The ENCODE project provides information beyond that contained within the DNA sequence—it describes the functional genomic elements. The project contains data about the degree of DNA methylation and chemical modifications to histones that can influence the rate of transcription of DNA into RNA molecules (histones are the proteins around which DNA is wound to form chromatin). ENCODE also examines long-range chromatin interactions, such as looping, that alter the relative proximities of different chromosomal regions in three dimensions and also affect transcription. The project describes the binding activity of transcription-factor proteins and the location and sequence of gene-regulatory DNA elements, which include the promoter region upstream of the point at which transcription of an RNA molecule begins, and distant, long-range regulatory elements. One section of the project mapped DNase I hypersensitive sites, indicating specific sequences at which the binding of transcription factors and transcription-machinery proteins has caused nucleosome displacement.
Advances in genomics and bioinformatics have provided critical new insights into our understanding of the human genome—especially in identifying protein-coding genes—yet questions remain, including the functionality of the large stretches of noncoding DNA. Recently scientists in 32 labs around the world, as part of the Encyclopedia of DNA Elements (ENCODE) project, have reported in a staggering 30 papers in the journals Nature, Genome Biology, and Genome Research that the widely held belief that large segments of the human genome consists of “junk” DNA is incorrect. Findings from the ENCODE project reveal that 80% of the noncoding DNA does indeed have a biochemical function in at least one cell type. Contained within the noncoding roadmap of the genome are promoters, enhancers, and regions that encode RNA transcripts that have regulatory functions but are not translated into proteins (see Figure 1).
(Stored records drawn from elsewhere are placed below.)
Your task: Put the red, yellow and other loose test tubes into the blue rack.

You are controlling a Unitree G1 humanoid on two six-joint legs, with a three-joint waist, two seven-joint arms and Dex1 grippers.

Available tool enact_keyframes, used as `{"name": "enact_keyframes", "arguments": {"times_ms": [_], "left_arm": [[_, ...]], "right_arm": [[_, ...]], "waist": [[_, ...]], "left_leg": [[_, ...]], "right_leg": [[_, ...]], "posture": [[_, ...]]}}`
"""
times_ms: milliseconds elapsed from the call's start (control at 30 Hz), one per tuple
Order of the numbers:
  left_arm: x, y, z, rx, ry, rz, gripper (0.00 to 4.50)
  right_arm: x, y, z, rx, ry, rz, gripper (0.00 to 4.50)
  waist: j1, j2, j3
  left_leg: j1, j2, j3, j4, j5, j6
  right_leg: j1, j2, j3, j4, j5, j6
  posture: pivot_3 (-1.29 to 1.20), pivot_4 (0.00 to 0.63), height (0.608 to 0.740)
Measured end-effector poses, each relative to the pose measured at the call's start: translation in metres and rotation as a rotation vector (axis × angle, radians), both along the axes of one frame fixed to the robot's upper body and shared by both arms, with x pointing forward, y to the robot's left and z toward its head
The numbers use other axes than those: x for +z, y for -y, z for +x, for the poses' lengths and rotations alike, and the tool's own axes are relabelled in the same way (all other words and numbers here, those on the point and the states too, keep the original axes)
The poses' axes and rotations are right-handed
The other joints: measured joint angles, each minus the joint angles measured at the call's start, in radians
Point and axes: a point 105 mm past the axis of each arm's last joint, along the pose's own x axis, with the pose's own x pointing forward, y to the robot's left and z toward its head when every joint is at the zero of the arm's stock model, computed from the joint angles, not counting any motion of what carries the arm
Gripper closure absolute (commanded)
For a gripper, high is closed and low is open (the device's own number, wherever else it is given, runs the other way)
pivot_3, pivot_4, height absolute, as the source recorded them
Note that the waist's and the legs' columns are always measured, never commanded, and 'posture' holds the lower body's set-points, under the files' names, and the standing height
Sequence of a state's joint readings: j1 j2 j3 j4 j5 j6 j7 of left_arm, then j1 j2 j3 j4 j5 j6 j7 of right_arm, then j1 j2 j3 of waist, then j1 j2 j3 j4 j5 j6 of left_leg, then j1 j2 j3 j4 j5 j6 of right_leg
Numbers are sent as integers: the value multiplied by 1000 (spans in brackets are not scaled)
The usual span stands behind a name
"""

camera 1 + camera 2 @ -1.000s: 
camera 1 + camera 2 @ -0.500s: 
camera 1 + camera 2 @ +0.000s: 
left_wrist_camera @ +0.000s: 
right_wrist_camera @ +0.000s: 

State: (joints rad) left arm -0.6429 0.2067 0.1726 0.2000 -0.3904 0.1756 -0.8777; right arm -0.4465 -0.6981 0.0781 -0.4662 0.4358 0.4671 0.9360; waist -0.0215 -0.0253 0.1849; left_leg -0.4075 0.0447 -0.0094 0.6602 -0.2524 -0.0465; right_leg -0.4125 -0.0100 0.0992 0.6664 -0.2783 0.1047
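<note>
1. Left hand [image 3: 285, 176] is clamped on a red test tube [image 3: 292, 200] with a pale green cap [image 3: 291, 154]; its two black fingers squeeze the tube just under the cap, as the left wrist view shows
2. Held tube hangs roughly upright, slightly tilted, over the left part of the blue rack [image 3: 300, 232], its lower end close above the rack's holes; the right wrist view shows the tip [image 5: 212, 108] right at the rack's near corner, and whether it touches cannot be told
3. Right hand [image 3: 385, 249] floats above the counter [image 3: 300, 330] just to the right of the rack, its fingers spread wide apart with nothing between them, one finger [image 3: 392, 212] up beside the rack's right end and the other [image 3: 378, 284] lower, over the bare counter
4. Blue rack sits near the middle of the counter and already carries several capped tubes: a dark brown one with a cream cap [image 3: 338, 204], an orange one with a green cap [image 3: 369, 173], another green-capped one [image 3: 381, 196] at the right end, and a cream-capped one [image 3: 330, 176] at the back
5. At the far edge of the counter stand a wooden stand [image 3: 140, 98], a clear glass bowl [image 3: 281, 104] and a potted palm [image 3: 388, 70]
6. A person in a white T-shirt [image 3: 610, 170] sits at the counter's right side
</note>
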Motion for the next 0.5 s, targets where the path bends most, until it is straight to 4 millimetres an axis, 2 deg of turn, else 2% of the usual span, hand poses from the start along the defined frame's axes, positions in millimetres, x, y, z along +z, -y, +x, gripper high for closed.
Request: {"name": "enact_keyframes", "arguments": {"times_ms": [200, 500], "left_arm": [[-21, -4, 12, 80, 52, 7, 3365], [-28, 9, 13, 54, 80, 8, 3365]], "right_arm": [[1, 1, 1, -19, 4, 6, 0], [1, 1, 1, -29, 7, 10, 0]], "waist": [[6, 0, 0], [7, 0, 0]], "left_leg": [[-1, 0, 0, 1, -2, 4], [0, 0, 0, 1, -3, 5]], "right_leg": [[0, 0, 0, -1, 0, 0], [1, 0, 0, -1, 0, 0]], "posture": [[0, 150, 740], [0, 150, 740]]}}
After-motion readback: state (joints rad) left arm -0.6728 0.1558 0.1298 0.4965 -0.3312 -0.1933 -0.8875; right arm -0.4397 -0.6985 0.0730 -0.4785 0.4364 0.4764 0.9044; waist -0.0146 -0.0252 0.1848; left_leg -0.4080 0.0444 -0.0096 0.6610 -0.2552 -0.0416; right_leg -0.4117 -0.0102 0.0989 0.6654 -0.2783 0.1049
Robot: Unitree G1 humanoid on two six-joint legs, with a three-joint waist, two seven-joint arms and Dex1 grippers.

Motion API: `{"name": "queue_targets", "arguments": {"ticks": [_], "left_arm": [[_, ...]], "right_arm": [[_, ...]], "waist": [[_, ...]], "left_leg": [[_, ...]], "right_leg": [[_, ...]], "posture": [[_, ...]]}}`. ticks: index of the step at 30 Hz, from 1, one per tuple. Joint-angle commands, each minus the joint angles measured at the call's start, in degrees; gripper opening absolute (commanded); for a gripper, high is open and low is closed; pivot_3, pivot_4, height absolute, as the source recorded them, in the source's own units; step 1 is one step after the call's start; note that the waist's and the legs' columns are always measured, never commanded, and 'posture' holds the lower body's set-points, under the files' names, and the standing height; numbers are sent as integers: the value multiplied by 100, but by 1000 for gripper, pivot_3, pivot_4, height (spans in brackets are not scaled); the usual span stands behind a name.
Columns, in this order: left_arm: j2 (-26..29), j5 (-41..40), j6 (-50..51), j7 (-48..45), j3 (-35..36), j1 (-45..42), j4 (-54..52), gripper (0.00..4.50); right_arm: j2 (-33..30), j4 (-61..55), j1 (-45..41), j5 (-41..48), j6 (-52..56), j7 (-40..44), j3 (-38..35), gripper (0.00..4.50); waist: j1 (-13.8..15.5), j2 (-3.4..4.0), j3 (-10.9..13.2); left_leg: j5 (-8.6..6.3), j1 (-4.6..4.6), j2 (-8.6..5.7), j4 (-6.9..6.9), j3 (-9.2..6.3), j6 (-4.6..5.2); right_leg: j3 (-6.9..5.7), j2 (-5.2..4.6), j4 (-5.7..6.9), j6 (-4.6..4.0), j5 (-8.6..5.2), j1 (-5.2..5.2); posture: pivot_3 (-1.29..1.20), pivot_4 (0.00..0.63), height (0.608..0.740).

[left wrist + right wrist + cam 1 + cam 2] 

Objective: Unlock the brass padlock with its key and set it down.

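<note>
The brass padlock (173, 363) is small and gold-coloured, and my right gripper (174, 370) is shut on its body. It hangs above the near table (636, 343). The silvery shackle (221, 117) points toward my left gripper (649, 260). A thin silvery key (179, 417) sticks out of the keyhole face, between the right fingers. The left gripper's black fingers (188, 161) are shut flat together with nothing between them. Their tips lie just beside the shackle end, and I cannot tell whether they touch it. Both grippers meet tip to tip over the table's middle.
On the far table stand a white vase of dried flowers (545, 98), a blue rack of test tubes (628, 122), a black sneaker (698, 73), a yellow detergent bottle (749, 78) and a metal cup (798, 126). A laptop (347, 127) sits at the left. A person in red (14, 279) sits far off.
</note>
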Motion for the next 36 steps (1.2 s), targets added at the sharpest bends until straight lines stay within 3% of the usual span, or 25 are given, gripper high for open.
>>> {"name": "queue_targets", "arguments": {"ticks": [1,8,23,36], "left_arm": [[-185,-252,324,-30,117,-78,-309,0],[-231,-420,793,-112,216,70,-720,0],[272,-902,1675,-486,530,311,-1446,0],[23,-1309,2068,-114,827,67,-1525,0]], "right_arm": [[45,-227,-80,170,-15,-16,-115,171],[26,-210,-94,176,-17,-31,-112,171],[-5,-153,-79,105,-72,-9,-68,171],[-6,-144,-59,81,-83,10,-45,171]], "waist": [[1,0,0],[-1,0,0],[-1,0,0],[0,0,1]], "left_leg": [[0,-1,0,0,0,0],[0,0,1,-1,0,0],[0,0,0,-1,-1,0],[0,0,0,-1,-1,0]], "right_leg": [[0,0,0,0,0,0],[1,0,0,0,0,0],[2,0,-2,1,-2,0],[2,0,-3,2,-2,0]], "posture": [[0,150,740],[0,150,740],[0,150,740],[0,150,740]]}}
The implications of these findings are protean in helping us to understand human variation and how changes in the genome result in disease.
Genome-wide association studies (GWAS) have indicated that a large proportion of the single-nucleotide polymorphisms (SNPs) correlated with disease phenotype are actually located in introns or within noncoding sequences. When the ENCODE consortium examined more than 4,500 SNP phenotype associations over a range of human diseases, they determined that 12% of these SNPs overlap regions that contain transcription factors, and 34% overlap DNase I hypersensitive sites, which are transcriptionally active DNA. For example, the SNP rs11742570, which has been shown to be strongly associated with Crohn’s disease, overlaps a GATA2 transcription-factor–binding signal. These findings tell us that many disease-associated changes are not actually in the genes themselves, but rather in the regions that regulate the genes. Clearly, interpretation of GWAS results must consider both the coding and noncoding regions of the genome.